ASSIGNMENT: Go through the listing below and gather every line with the word "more".
══════════
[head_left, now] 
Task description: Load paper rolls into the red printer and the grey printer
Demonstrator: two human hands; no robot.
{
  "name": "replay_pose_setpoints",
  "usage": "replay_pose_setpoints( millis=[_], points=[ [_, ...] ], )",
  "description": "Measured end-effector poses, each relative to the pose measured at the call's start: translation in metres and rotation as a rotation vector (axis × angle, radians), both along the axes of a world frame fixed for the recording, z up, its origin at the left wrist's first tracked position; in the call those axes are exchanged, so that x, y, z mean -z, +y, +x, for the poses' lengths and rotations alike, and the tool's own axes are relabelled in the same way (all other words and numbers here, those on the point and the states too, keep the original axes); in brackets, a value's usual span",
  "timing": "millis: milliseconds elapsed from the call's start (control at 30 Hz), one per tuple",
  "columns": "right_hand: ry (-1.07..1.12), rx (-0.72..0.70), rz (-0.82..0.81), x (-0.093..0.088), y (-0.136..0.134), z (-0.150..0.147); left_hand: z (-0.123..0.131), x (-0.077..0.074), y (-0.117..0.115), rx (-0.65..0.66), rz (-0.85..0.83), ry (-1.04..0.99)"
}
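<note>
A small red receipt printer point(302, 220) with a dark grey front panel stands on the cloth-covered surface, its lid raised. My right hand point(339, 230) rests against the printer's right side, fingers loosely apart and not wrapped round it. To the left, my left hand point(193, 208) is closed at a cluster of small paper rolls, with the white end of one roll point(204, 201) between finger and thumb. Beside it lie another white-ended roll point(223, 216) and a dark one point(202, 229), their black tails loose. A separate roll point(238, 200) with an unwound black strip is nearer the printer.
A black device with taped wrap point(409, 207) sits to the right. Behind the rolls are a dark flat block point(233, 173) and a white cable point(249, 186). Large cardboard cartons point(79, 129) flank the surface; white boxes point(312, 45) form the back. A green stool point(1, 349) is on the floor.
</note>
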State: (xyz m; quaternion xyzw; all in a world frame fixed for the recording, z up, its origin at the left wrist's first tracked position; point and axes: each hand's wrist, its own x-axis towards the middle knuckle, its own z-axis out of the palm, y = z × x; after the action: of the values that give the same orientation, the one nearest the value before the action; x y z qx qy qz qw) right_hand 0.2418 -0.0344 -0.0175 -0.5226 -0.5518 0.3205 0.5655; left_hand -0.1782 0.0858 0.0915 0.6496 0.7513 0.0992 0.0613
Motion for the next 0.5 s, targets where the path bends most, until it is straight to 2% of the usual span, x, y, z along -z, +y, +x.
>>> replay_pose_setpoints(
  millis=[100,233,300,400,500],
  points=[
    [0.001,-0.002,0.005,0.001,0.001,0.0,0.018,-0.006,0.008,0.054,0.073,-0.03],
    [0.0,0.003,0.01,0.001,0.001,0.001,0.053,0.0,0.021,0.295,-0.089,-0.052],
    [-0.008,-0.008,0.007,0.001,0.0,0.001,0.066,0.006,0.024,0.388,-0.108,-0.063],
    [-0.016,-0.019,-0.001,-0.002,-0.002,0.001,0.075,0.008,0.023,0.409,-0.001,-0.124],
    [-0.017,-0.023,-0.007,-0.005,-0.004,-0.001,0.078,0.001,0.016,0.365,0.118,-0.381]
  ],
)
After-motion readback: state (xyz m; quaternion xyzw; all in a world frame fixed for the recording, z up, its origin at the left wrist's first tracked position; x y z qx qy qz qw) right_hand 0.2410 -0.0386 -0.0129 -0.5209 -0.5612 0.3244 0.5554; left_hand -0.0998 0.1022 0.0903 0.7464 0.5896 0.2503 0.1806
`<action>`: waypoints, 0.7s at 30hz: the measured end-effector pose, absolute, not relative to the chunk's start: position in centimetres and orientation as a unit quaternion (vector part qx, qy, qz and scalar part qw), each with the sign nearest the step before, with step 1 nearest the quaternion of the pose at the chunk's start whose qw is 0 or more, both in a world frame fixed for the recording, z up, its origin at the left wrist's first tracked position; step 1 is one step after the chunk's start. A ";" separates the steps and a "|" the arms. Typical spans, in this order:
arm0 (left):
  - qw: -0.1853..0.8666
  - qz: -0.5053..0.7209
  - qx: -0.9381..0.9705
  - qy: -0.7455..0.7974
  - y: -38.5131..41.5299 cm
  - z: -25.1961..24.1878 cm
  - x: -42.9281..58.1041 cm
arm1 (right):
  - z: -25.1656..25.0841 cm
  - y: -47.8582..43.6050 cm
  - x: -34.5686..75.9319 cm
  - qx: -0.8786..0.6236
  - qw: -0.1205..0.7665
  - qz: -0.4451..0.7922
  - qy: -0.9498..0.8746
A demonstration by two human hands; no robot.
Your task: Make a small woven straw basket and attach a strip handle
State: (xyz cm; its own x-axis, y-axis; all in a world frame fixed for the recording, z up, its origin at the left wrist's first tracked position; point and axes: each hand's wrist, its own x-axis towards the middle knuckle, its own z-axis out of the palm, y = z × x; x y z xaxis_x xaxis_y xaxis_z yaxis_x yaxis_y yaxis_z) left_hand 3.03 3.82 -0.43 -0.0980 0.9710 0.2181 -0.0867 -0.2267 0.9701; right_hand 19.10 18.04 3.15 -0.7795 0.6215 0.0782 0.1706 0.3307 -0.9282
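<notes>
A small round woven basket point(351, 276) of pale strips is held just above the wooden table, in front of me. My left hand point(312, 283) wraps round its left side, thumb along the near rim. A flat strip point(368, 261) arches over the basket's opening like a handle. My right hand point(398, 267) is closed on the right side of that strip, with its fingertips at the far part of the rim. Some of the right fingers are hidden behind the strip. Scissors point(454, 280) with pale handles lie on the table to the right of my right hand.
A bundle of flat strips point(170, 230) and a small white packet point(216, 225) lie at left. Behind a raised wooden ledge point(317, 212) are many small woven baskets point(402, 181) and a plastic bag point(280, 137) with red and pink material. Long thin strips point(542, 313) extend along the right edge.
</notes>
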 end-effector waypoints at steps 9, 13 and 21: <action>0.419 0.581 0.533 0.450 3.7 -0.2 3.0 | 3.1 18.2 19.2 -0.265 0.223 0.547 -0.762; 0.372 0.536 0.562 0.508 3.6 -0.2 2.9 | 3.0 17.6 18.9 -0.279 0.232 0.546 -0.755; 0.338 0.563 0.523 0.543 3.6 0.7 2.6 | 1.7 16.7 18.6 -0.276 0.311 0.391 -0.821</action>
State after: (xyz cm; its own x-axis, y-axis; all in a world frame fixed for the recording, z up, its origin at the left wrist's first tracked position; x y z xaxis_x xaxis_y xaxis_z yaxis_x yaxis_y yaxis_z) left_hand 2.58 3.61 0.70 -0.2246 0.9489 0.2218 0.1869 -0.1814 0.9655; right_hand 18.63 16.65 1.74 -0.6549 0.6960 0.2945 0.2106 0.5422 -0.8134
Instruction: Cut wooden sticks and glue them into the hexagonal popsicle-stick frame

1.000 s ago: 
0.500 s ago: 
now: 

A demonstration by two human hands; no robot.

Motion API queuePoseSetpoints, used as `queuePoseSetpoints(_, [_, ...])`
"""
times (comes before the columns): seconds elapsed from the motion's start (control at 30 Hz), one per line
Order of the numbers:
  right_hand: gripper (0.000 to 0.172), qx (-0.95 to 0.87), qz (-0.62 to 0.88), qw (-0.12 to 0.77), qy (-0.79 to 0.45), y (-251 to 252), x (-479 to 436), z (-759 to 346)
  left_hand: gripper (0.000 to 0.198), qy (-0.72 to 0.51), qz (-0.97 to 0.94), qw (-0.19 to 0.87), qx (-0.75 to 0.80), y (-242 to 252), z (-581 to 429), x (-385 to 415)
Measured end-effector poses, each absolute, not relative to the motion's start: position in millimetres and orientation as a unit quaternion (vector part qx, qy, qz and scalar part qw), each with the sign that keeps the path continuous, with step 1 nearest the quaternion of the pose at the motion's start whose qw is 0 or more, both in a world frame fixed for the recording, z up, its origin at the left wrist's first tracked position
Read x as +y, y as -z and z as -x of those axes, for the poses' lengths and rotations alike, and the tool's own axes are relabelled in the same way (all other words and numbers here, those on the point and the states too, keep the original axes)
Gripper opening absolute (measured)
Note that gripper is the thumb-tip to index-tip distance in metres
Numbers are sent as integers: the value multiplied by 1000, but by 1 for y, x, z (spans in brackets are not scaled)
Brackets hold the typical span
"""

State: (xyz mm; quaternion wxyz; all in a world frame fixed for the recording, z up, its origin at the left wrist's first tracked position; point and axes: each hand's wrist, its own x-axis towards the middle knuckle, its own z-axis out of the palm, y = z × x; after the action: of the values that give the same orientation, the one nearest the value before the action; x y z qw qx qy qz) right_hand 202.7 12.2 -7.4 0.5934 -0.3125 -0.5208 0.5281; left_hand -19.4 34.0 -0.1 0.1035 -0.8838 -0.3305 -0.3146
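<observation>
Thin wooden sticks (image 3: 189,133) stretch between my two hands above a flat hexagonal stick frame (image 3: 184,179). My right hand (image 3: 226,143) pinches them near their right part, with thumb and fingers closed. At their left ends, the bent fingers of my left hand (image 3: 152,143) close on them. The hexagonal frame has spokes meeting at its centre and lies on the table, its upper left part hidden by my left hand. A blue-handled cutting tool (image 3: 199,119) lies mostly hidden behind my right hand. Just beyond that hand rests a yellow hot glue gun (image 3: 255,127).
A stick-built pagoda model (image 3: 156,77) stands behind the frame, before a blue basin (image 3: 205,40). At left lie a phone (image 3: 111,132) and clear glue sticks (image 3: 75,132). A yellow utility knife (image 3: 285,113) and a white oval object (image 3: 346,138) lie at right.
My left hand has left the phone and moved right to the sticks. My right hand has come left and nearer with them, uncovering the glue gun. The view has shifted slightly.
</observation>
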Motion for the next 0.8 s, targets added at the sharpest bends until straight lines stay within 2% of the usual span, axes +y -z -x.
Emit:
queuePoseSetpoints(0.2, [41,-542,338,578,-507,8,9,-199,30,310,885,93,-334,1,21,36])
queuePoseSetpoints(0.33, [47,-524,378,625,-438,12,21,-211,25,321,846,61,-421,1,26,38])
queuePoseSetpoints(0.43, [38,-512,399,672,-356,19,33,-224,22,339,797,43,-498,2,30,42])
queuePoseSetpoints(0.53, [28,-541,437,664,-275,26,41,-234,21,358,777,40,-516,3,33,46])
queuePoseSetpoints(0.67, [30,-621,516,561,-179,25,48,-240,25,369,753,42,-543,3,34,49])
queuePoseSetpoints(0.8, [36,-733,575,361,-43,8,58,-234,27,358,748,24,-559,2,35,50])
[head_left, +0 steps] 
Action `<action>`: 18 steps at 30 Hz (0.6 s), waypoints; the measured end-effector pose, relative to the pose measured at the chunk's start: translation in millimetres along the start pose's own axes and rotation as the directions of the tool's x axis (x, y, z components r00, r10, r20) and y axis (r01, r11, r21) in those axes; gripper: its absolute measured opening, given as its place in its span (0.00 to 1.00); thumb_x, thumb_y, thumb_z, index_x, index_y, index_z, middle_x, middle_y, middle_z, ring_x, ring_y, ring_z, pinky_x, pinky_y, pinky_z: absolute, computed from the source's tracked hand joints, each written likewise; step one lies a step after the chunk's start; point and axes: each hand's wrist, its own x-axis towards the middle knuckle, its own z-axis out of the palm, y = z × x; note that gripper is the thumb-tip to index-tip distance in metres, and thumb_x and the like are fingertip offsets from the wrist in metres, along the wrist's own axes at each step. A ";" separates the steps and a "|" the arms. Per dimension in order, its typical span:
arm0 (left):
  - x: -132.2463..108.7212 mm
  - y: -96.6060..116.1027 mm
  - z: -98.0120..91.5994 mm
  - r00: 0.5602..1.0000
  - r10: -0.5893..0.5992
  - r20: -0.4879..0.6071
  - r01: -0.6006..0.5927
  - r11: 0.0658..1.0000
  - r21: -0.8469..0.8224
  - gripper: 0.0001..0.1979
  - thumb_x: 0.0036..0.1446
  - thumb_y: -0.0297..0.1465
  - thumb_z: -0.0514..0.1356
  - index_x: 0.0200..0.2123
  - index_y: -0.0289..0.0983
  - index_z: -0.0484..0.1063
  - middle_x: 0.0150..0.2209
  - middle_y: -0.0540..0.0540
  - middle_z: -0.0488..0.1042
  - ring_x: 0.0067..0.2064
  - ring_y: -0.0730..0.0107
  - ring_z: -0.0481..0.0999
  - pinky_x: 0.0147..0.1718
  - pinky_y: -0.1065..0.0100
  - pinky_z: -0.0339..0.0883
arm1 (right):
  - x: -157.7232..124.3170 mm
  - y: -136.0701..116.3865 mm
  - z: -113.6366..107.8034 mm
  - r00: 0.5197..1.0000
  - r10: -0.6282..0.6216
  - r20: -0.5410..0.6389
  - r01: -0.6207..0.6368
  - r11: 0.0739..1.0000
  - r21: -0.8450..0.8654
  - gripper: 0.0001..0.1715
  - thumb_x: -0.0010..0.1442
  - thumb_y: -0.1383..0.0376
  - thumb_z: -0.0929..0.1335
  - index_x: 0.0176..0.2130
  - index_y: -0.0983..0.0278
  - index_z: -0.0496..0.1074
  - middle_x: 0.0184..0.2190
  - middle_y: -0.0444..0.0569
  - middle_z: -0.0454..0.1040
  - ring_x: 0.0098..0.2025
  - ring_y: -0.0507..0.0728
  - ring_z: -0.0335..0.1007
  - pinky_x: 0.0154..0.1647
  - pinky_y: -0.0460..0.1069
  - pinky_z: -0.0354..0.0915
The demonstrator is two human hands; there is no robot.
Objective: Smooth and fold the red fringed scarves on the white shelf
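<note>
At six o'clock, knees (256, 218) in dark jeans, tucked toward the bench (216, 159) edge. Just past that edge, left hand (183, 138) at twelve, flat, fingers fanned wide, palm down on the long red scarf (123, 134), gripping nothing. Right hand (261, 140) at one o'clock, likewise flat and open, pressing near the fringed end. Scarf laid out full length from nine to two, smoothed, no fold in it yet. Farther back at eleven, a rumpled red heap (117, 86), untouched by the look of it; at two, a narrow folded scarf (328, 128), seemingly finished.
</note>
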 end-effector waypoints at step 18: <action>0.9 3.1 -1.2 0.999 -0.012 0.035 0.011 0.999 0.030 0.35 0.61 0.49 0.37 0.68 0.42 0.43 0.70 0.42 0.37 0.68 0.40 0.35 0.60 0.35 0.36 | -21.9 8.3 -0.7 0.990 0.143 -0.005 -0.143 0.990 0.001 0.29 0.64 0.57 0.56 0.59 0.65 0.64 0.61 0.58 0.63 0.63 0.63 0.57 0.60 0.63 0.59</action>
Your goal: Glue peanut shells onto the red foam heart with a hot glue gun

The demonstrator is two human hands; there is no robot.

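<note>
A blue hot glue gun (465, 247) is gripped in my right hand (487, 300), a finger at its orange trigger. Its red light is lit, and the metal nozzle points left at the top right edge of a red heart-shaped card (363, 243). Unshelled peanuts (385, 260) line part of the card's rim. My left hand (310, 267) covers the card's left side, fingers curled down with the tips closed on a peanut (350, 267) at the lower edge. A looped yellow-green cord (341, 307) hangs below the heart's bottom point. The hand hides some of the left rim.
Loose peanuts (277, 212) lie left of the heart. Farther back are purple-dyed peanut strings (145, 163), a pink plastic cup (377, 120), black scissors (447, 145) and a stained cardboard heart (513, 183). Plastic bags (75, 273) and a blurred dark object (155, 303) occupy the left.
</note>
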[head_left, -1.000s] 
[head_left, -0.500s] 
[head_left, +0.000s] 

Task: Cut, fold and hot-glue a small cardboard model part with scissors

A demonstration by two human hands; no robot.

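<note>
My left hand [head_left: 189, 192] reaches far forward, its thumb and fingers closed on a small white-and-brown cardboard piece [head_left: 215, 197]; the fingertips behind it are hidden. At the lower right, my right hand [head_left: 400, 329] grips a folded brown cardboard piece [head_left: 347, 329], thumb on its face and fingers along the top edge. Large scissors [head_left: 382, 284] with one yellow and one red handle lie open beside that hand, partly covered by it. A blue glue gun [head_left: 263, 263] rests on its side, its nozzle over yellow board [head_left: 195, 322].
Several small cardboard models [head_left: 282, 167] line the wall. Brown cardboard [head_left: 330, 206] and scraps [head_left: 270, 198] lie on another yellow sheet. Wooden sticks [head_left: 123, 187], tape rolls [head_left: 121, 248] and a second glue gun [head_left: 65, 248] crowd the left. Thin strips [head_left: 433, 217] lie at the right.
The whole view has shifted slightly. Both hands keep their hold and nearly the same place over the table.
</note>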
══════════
REPLY:
`<action>`: waypoints, 0.7s at 30hz: the measured end-effector pose, absolute, not relative to the chunk's start: position in centimetres and orientation as a unit quaternion (vector part qx, qy, qz and scalar part qw), each with the sign nearest the step before, with step 1 nearest the quaternion of the pose at the chunk's start whose qw is 0 or more, both in a world frame fixed for the recording, z up, its origin at the left wrist's first tracked position; step 1 is one step after the chunk's start. A ";" separates the steps and a "|" the arms. Typical spans, in this order:
Measured end-effector poses, each absolute, not relative to the motion's start: position in millimetres and orientation as a unit quaternion (vector part qx, qy, qz and scalar part qw), each with the sign that keeps the path continuous, with step 1 nearest the quaternion of the pose at the motion's start whose qw is 0 or more, both in a world frame fixed for the recording, z up, its origin at the left wrist's first tracked position

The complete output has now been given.